Task requirements:
Any picture in the data below gets skipped; print all the rest exactly.

Data shown:

=====

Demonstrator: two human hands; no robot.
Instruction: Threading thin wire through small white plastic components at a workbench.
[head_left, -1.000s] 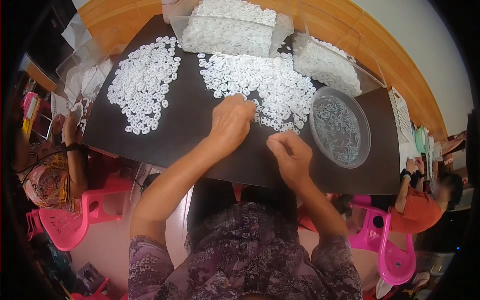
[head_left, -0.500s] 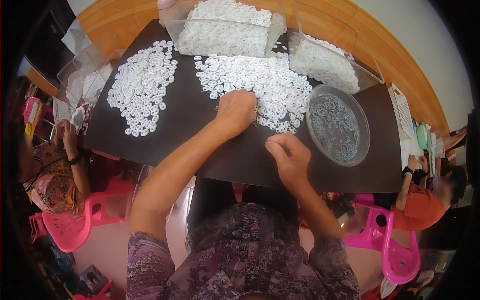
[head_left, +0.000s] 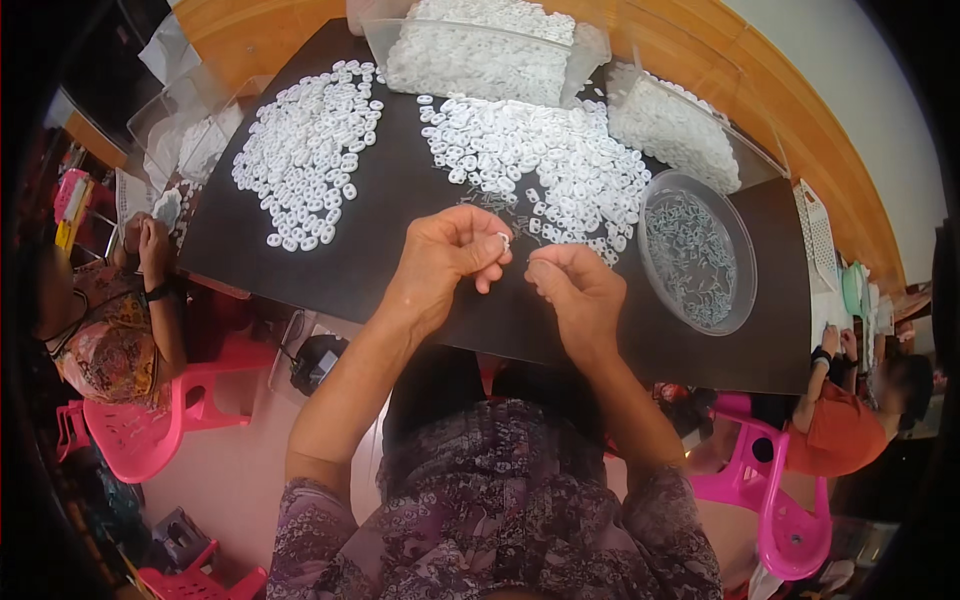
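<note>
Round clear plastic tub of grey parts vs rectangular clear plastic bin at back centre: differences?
Shape: clear plastic tub is round; clear plastic bin is boxy.
Contents: tub holds thin grey parts; bin holds white plastic pieces.
Fill: tub's parts lie shallow; bin's pieces are piled deep.
Shared: see-through walls, same dark table.

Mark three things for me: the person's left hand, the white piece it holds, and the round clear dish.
Left hand (head_left: 436, 260): head view, on the middle of the hand.
White piece (head_left: 505, 241): head view, on its exposed part.
Round clear dish (head_left: 747, 265): head view, on its right-hand wall.
</note>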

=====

Written answer:
Demonstrator: two human hands; no robot.
Instruction: Threading thin wire through small white plastic components at a workbench.
[head_left, -1.000s] 
[head_left, -0.500s] 
[head_left, +0.000s] 
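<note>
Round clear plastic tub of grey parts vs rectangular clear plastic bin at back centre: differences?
Shape: clear plastic tub is round; clear plastic bin is boxy.
Contents: tub holds thin grey parts; bin holds white plastic pieces.
Fill: tub's parts lie shallow; bin's pieces are piled deep.
Shared: see-through walls, same dark table.

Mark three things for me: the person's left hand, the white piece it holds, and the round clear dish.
Left hand (head_left: 436, 260): head view, on the middle of the hand.
White piece (head_left: 505, 241): head view, on its exposed part.
Round clear dish (head_left: 747, 265): head view, on its right-hand wall.
</note>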

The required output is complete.